FILE - Iranian-British aid worker Nazanin Zaghari-Ratcliffe is seen in an undated photograph handed out by her family.
FILE - Iranian-British aid worker Nazanin Zaghari-Ratcliffe is seen in an undated photograph handed out by her family.

The 5-year-old daughter of a British-Iranian woman jailed in Tehran since 2016 has arrived back in Britain, her father said Friday, after making the “bittersweet” decision to bring her home.

Gabriella Zaghari-Ratcliffe had been staying with relatives in Iran since her mother Nazanin’s detention on sedition charges, visiting her in jail each week.

Nazanin Zaghari-Ratcliffe, 40, stated in an open letter released earlier this week that Gabriella, who only speaks a few words of English, would return to Britain “in the near future.”

FILE - Richard Ratcliffe, the husband of jailed British-Iranian aid worker Nazanin Zaghari-Ratcliffe speaks with supporters as he stages a vigil and goes on hunger strike outside of the Iranian embassy in London, June 15, 2019.
FILE - Richard Ratcliffe, the husband of jailed British-Iranian aid worker Nazanin Zaghari-Ratcliffe speaks with supporters as he stages a vigil and goes on hunger strike outside of the Iranian embassy in London, June 15, 2019.

'Bittersweet' return

Richard Ratcliffe confirmed Friday that his daughter had arrived home, saying “Gabriella came back to us late at night, a bit uncertain seeing those she only remembered from the phone.

“It has been a long journey to have her home, with bumps right until the end,” he added in the statement.

“Of course the job is not yet done until Nazanin is home. It was a hard goodbye for Nazanin and all her family. But let us hope this homecoming unlocks another.”

Ratcliffe told AFP last week that his daughter’s return would be “bittersweet.”

“It will be lovely to have her back ... and then also we will be weary of the fallout for Nazanin,” he said, noting that Gabriella had been his wife’s “lifeline and that lifeline will have been taken away.”

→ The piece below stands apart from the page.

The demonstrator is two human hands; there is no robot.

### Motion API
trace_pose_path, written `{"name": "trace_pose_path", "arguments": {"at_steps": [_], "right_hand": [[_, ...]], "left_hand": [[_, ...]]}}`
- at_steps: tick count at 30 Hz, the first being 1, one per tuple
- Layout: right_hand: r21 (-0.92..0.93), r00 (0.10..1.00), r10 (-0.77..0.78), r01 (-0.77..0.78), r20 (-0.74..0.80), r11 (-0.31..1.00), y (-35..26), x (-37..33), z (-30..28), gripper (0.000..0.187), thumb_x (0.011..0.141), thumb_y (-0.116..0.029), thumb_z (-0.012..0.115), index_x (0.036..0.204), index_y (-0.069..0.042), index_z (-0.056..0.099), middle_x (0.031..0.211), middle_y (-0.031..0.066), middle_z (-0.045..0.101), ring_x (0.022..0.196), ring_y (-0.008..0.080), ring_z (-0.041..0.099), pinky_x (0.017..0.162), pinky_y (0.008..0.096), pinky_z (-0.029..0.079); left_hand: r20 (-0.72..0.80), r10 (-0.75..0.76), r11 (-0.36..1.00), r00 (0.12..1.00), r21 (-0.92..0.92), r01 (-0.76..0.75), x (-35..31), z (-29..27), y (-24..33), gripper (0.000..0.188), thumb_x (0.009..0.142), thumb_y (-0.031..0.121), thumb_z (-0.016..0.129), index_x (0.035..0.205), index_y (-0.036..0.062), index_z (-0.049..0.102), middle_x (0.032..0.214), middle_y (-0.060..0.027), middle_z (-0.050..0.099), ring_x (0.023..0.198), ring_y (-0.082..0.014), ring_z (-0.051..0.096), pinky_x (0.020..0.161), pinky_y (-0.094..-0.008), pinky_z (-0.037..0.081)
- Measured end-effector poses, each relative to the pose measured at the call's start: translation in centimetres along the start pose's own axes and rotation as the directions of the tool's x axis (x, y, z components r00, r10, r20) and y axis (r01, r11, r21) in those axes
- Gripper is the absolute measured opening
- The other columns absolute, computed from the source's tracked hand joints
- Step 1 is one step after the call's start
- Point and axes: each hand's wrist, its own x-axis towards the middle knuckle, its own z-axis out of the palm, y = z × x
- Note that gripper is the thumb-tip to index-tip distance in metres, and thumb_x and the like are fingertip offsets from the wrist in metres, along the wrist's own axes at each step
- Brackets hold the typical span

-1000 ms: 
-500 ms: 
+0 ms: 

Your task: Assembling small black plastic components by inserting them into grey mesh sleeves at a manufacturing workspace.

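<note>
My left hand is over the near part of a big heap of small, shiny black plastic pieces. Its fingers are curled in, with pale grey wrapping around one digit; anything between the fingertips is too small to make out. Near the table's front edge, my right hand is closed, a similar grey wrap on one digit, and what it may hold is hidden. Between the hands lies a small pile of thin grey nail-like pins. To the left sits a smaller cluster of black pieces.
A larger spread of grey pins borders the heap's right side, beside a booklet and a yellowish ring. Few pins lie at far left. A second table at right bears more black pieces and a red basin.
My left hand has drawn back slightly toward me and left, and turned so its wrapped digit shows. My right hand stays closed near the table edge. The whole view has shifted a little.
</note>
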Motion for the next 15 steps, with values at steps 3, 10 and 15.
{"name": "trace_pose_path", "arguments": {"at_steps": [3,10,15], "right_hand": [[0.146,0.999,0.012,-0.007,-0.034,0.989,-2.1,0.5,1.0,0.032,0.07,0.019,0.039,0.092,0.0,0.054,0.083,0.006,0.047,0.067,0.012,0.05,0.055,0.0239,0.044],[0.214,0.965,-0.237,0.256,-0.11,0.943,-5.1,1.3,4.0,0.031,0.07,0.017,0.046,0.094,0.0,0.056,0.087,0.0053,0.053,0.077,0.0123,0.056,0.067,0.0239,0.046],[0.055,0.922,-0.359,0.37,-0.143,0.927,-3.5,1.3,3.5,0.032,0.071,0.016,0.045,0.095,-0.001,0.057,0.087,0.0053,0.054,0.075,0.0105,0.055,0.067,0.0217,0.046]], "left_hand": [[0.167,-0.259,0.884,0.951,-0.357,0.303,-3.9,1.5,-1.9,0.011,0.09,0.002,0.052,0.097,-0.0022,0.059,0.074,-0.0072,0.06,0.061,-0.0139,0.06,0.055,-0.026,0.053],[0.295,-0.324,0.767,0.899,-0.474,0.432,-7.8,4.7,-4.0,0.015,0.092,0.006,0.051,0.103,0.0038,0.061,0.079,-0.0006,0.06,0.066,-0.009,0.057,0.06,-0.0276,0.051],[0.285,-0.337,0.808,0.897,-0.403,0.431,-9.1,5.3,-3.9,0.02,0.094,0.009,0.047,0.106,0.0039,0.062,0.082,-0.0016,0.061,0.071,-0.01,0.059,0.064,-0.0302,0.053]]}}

The young girl spent 3½ years living in Iran, visiting her mother in the Evin prison.

Her parents decided it would be best for her to be schooled in Britain.

“My baby will leave me to go to her father and start school in the UK,” her mother wrote in an open letter released earlier this month. “It will be a daunting trip for her travelling, and for me left behind.”

Arrested in 2016

Zaghari-Ratcliffe was arrested in April 2016 as she was leaving Iran after taking their then 22-month-old daughter to visit her family.

She was sentenced to five years in jail for allegedly trying to topple the Iranian government.

A project manager with the Thomson Reuters Foundation, the media group’s philanthropic arm, she denies all charges.

The case has unfolded amid escalating tensions between Tehran and the West, particularly with the United States and Britain.